Problem description: Could you count the lines in the data that contain "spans"? Reply with the number only.

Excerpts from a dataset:
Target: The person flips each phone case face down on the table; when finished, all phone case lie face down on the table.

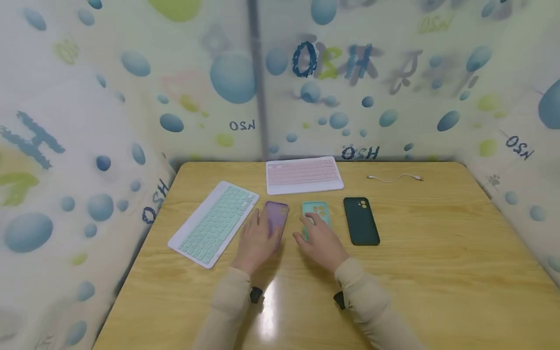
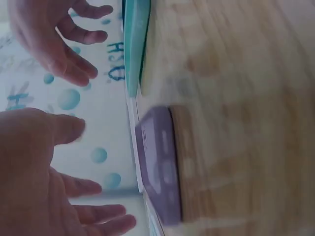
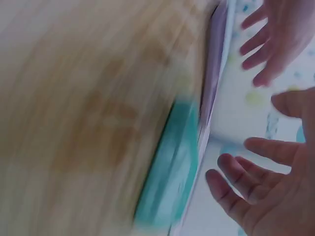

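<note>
A purple phone case (image 1: 276, 216) lies flat on the wooden table, with my left hand (image 1: 258, 238) over its left and lower part. In the left wrist view that hand (image 2: 44, 182) hovers with spread fingers, apart from the purple case (image 2: 160, 167). Beside it is a teal phone case (image 1: 316, 209) with camera cutouts, partly hidden under my right hand (image 1: 323, 242). Seen from the right wrist, the right hand (image 3: 275, 182) is raised off the teal case (image 3: 170, 167), its fingers loosely bent and holding nothing.
To the right lies a dark green phone case (image 1: 361, 221). A white keyboard with mint keys (image 1: 216, 223) sits at an angle on the left; a pink keyboard (image 1: 304, 175) lies at the back. A short white cable (image 1: 393, 180) is at back right. Patterned walls (image 1: 280, 97) enclose the table.
</note>
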`<state>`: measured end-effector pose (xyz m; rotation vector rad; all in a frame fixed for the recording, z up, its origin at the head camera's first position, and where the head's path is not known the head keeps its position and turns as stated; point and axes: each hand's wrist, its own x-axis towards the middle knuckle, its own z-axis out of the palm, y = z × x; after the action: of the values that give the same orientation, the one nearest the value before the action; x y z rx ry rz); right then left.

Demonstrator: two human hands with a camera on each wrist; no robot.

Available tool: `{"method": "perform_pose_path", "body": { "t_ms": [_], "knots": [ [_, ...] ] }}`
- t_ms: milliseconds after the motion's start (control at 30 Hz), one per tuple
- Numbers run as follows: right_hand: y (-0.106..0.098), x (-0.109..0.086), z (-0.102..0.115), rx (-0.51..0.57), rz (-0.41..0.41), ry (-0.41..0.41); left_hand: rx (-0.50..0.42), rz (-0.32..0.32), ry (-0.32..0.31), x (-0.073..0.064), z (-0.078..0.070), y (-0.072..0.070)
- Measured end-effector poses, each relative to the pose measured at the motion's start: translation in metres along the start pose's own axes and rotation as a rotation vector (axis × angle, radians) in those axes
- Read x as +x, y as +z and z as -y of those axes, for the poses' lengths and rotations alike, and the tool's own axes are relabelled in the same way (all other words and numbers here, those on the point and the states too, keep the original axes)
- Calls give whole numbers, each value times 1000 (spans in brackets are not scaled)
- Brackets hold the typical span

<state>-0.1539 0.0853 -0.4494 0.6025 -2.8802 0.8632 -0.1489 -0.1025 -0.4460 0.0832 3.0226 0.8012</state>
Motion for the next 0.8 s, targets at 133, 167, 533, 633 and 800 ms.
{"method": "perform_pose_path", "body": {
  "t_ms": [133, 167, 533, 633, 800],
  "knots": [
    [15, 7, 19, 98, 34, 61, 4, -22, -24, -2, 7, -1],
    [19, 9, 22, 103, 46, 88, 3, -17, -32, -3, 7, 0],
    [39, 20, 37, 116, 98, 232, -36, 11, -85, -7, 13, 2],
    [42, 23, 39, 123, 90, 230, -49, 7, -87, -7, 16, 0],
    [49, 27, 45, 95, 71, 155, -46, -37, -79, -7, 24, -2]
  ]
}}
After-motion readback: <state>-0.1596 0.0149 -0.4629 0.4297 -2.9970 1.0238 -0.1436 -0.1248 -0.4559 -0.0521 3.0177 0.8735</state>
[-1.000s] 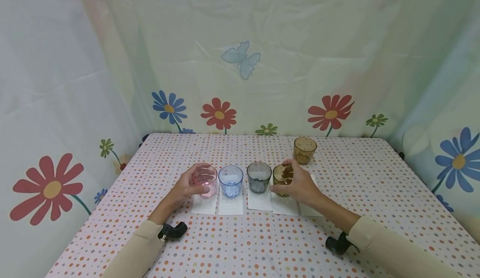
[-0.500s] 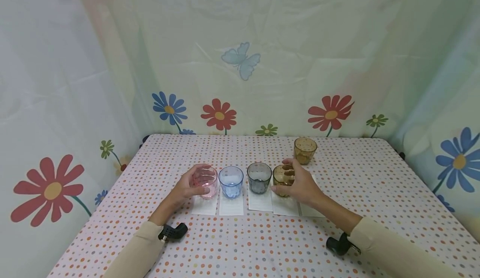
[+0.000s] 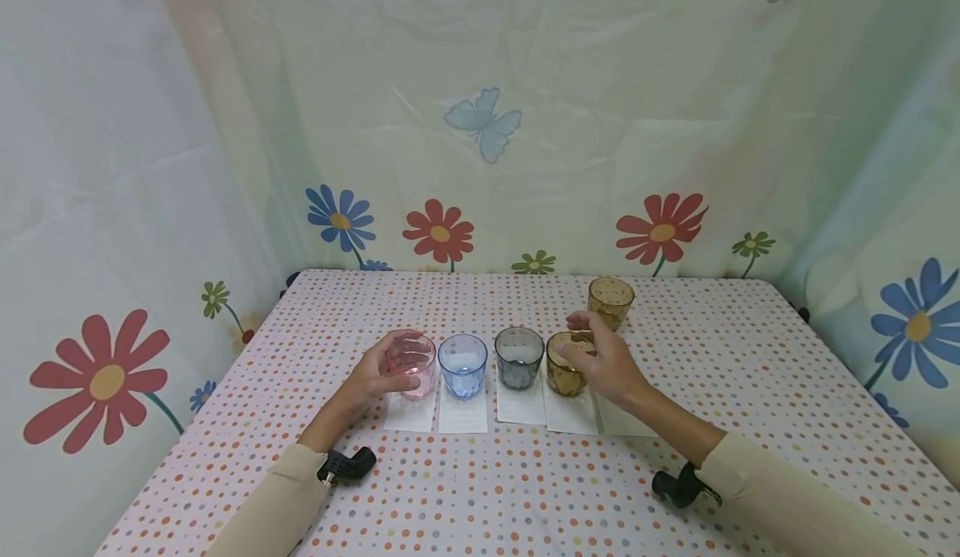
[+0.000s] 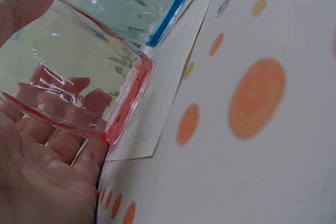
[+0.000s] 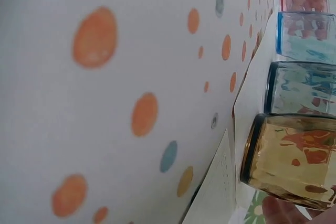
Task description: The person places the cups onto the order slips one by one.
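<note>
My left hand (image 3: 372,378) curls round a pink clear glass (image 3: 425,363), fingers on its far side and thumb on its near side. The left wrist view shows the pink glass (image 4: 79,72) upright on white paper. At the right end of the row stands an amber glass (image 3: 564,380). My right hand (image 3: 615,367) is beside it, thumb raised over its rim and fingers loosely extended past its far right side. In the right wrist view the amber glass (image 5: 291,153) stands on its paper, with fingertips (image 5: 281,208) just beyond it; contact is unclear.
Between them stand a blue glass (image 3: 462,367) and a grey glass (image 3: 519,361), each on white paper. A second amber glass (image 3: 610,298) stands farther back. Another paper sheet (image 3: 624,425) lies at right. A dotted cloth (image 3: 465,499) covers the table.
My right thumb has lifted off the near side of the amber glass and the hand has loosened, shifting slightly right. The left hand and the glasses stay in place.
</note>
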`<state>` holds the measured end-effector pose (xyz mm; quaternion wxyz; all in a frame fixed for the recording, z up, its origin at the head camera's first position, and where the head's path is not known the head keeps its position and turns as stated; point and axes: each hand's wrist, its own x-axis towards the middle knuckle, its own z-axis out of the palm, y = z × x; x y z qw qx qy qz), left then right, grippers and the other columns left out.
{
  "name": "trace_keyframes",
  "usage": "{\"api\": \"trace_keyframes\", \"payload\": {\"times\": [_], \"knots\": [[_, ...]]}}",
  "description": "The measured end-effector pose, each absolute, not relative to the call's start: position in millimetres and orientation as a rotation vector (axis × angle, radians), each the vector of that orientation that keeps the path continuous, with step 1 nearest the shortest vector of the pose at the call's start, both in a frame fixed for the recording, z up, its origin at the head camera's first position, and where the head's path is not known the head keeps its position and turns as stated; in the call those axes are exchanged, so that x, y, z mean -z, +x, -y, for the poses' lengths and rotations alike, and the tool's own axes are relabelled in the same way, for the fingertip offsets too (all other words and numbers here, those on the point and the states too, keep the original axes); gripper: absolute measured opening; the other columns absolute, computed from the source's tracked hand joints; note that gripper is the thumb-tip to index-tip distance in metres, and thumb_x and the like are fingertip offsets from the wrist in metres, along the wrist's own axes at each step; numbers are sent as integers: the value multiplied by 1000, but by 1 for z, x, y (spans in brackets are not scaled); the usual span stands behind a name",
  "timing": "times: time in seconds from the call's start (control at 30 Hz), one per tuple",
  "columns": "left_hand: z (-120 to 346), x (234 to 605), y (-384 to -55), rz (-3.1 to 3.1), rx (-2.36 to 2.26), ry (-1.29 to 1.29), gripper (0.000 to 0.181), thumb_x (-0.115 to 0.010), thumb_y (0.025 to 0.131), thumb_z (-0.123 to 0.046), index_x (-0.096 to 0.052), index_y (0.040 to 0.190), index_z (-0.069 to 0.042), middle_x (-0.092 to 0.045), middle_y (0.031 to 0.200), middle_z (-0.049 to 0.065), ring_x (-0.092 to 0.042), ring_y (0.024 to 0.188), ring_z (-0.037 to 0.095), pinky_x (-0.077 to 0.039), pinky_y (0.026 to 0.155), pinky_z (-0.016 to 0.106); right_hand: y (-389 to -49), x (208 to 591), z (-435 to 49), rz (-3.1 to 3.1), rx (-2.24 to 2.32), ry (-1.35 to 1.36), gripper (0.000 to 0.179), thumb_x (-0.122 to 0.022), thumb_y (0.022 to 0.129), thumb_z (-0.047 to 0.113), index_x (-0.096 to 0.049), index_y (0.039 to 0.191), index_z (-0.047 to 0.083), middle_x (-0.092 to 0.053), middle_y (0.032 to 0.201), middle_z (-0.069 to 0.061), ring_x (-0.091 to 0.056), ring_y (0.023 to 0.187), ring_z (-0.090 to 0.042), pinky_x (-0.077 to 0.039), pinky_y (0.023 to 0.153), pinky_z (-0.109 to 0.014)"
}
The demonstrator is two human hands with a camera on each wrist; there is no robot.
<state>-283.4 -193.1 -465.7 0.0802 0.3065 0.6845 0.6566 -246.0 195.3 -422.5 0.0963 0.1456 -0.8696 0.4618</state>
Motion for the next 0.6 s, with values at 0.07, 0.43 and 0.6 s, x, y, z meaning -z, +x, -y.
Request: {"api": "trace_keyframes", "payload": {"times": [0.07,0.43,0.6], "knots": [[193,466,-284,-2046,-1965,912,71,-74,86,-5,-38,147,3,-51,141,32,-51,131,48,-47,110,43,-246,422,-196,2575,-1384,424,49,-63,101,27,-44,140,4,-52,137,-25,-55,123,-42,-54,93,-54],[193,465,-283,-2060,-1959,890,73,-76,86,-6,-38,148,2,-51,142,29,-50,132,48,-49,109,40,-245,423,-197,2578,-1384,400,52,-63,101,30,-44,141,3,-55,132,-24,-62,110,-38,-58,82,-44],[193,466,-283,-2051,-1965,901,73,-76,86,-8,-38,148,3,-51,142,30,-51,131,47,-49,109,41,-244,423,-198,2573,-1370,397,51,-63,101,30,-45,140,2,-57,130,-23,-64,109,-39,-58,81,-44]]}}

Written solution: 2